DOVE VA IL MONDO DELLA PIZZA?

Un amico, un socio dell’APM ci ha inviato la sua riflessione in merito al mondo della pizza.
La pubblichiamo perché la riteniamo emblematica del caos che sta dilagando nel comparto della pizza in Italia.
Una babele di idee, di opinioni, di scuole di pensiero, di pseudo professionisti, di patenti di pizzaiolo, di albi professionali che vorrebbero tutelare i pizzaioli qualificati, gli istruttori, i marchi, chi più ne hanno più ne metta. Non solo, si vorrebbe far passare per italiana una pizza che rappresenta la regionalità campana, con tutte le diversità già venute a galla, mi riferisco alla Pizza napoletana STG di recente registrazione, che dovrebbe essere diversa dalla Verace Pizza Napoletana che tanto si vuol trasportare nel mondo.
All’infinite scuole pizzaioli che rilasciano attestati in cui non compaiono mai programmi didattici di riferimento e peggio ancora non certificano assolutamente la qualità del corso stesso, ma portano solamente la firma del presidente di turno. Per non parlare delle dispense didattiche o addirittura i libri didattici super copiati che girano nelle librerie, molto spesso sponsorizzati e con strafalcioni a bordo.

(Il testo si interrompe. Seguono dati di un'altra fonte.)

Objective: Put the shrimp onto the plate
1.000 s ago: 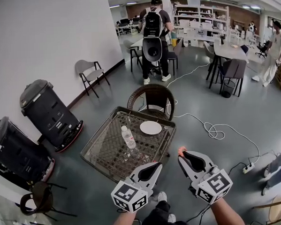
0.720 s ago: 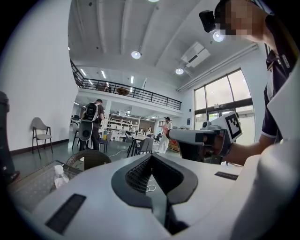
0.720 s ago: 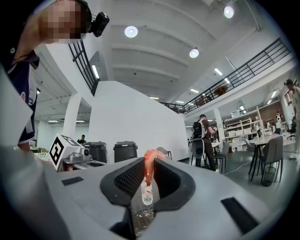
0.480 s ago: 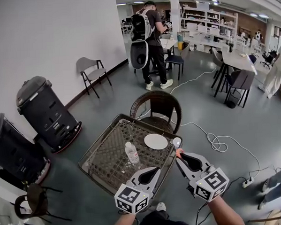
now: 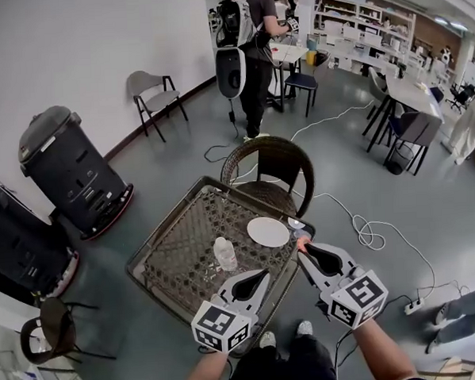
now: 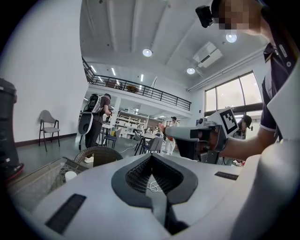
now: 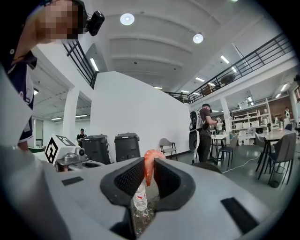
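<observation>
The white plate (image 5: 268, 231) lies on the glass-topped wicker table (image 5: 172, 236), near its right corner. An orange shrimp (image 7: 149, 168) is pinched upright between the tips of my right gripper (image 7: 149, 174), which is shut on it. In the head view that gripper (image 5: 302, 245) hovers just right of the plate, by the table's near right edge, with the shrimp (image 5: 303, 240) at its tip. My left gripper (image 5: 262, 274) is held over the table's near edge, below the plate. Its jaws (image 6: 151, 158) are shut with nothing in them.
A clear water bottle (image 5: 224, 253) stands mid-table, left of the plate. A wicker chair (image 5: 269, 164) sits behind the table. Two black bins (image 5: 65, 166) stand at the left wall. A white cable (image 5: 367, 234) runs over the floor at the right. A person with a backpack (image 5: 249, 30) stands far back.
Both grippers have come forward to the table's near right corner, the right one still holding the shrimp. The table and plate now lie closer below me.
</observation>
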Demonstrator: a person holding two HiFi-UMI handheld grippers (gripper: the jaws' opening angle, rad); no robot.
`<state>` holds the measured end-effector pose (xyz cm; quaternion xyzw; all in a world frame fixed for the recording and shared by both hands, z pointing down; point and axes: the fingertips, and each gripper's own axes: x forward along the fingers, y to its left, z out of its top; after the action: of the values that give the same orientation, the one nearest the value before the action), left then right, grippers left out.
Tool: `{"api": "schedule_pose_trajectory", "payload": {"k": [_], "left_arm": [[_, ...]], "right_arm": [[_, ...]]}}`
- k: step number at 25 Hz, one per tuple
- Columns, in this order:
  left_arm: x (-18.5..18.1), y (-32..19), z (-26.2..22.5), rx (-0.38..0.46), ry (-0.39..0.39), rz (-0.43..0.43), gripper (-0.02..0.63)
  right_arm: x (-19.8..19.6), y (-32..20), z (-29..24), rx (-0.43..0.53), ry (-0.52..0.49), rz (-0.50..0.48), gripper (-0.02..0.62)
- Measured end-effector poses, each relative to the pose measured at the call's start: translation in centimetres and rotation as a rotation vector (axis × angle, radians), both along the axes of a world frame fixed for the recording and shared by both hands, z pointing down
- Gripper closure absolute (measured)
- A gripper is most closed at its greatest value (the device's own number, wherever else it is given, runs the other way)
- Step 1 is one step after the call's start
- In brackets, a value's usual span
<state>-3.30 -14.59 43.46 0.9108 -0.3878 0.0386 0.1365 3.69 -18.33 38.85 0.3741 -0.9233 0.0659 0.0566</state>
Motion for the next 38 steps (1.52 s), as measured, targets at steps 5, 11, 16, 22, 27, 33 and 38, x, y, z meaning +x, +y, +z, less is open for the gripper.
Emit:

Il nostro amico si domanda quale immagine offriamo ai turisti che vengono nelle nostre pizzerie. Ma è semplice, rispondo io, quella del campione di pizza con attestato attaccato al muro del locale dove ha gareggiato insieme a sessanta settanta pizzaioli come lui. Tanti sono i campionati da quelli europei, a quelli del mondo, dalle olimpiadi ai premi più fantasiosi.
Tutte belle manifestazioni ma che servono solo a far guadagnare qualche spicciolo agli organizzatori che spesso e volentieri non riescono a coprire le spese.
In questo mondo le aziende del settore fanno lauti guadagni, foraggiano e spingono verso questa meta, forti del fatto che i pizzaioli mai e poi mai riusciranno a stare insieme e a dettare quelle regole che invece servono al settore. Il mio pensiero va ad alcune catene di pizza napoletana che ho visto nascere e che oggi sono già passate in mano estera, ma continuerà ad essere espressione della filosofia italiana.
Questa è l’analisi del settore che mi sento di fare e purtroppo penso che il nostro amico abbia ragione e sia giunto il momento di offrire al mondo la vera immagine della creatività italiana, che è fatta di gente laboriosa, che sta sempre dietro il suo banco, che lavora a testa bassa, che ama accontentare il suo cliente; ma che molto spesso non riesce ad esprimere il proprio disappunto su chi sta in prima fila, gode di maggiore visibilità ma lavora malissimo e per giunta si crede talmente capace da definirsi istruttore, consulente capace di avviare qualsiasi tipologia di pizzeria, presidenti di organizzazioni fantasiose, tecnici del settore e poi se si legge un loro scritto non corrisponde nemmeno ad un italiano corretto.